A method, a non-transitory computer-readable medium, and a computing system are provided for determining a telemetry mode of a signal. A drilling telemetry signal is received from a downhole tool in a wellbore. A transformation is determined based at least partially upon the drilling telemetry signal. Multiple features are extracted based at least partially upon the transformation. A decision region is identified based at least partially upon the features. A telemetry parameter is identified based at least partially upon the decision region. A telemetry mode of the drilling telemetry signal is determined based at least partially upon the telemetry parameter. The drilling telemetry signal is decoded based at least partially upon the telemetry mode.

Description

CROSS-REFERENCE TO RELATED APPLICATIONS
This application claims priority to U.S. Provisional Patent Application No. 63/202,788, filed on Jun. 24, 2021 and titled “Data Rate Mismatch Advisor”, the entirety of which is incorporated by reference.
BACKGROUND
In mud pulse telemetry, a telemetry signal is transmitted from a downhole tool in a wellbore up to a receiver at the surface. The telemetry signal is encoded for transmission. The telemetry signal may have parameters such as: modulation type, carrier frequency, and symbol rate. These parameters are used to decode the telemetry signal at the surface. However, in some instances, these parameters may be unknown. For example, the parameters can be unknown due to human error. More particularly, the parameters can be accidentally changed through an unintended downlink command to the downhole tool. In such a case, the telemetry signal may not be decoded. As a result, it may be challenging for field engineers to troubleshoot the issue and determine the parameters values. This may result in non-productive time (NPT) at the wellsite.
SUMMARY
Embodiments of the disclosure may provide a method for determining a telemetry mode of a signal. According to the method, a drilling telemetry signal is received from a downhole tool in a wellbore. A transformation is determined based at least partially upon the drilling telemetry signal. Multiple features are extracted based at least partially upon the transformation. A decision region is identified based at least partially upon the features. A telemetry parameter is identified based at least partially on the decision region. The telemetry mode of the drilling telemetry signal is determined based at least partially upon the telemetry parameter. The drilling telemetry signal is decoded based at least partially upon the telemetry mode.

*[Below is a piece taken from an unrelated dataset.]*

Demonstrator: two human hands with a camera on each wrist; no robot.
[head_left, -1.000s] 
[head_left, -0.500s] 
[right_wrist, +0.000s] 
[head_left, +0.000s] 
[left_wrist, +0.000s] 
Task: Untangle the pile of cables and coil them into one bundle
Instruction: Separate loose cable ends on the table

In an embodiment, the drilling telemetry signal may be a mud pulse telemetry signal or an electric potential telemetry signal.
In an embodiment, the method may include automatically configuring a receiver to receive drilling telemetry signals using the determined telemetry mode.
In an embodiment, the drilling telemetry signal may be received at or near a surface of the wellbore.
In an embodiment, the decision region may be identified by a classifier, and the classifier may include a support vector machine.
In an embodiment, the decision region may be identified by a classifier, and the classifier may include a random forest classifier or a Naïve Bayes classifier.
In an embodiment, the method may include training a classifier based on using a variety of traces with known classifications. Parameters of the classifier may be iteratively modified such that output of the classifier reflects a class associated with a current trace. The training and the iteratively modifying may be repeated until the classifier reaches a desired level of accuracy.
Embodiments of the disclosure may also provide a non-transitory computer-readable medium. The medium stores instructions that, when executed by at least one processor of a computing system, cause the computing system to perform operations. The operations include receiving a drilling telemetry signal from a downhole tool in a wellbore. The operations also include determining a transformation based at least partially upon the drilling telemetry signal. The operations also include extracting multiple features based at least partially upon the transformation. The operations also include identifying a decision region based at least partially upon the features. The operations also include identifying a telemetry parameter based at least partially upon the decision region. The operations also include determining the telemetry mode of the drilling telemetry signal based at least partially upon the telemetry parameter. The operations also include decoding the signal based at least partially upon the telemetry mode.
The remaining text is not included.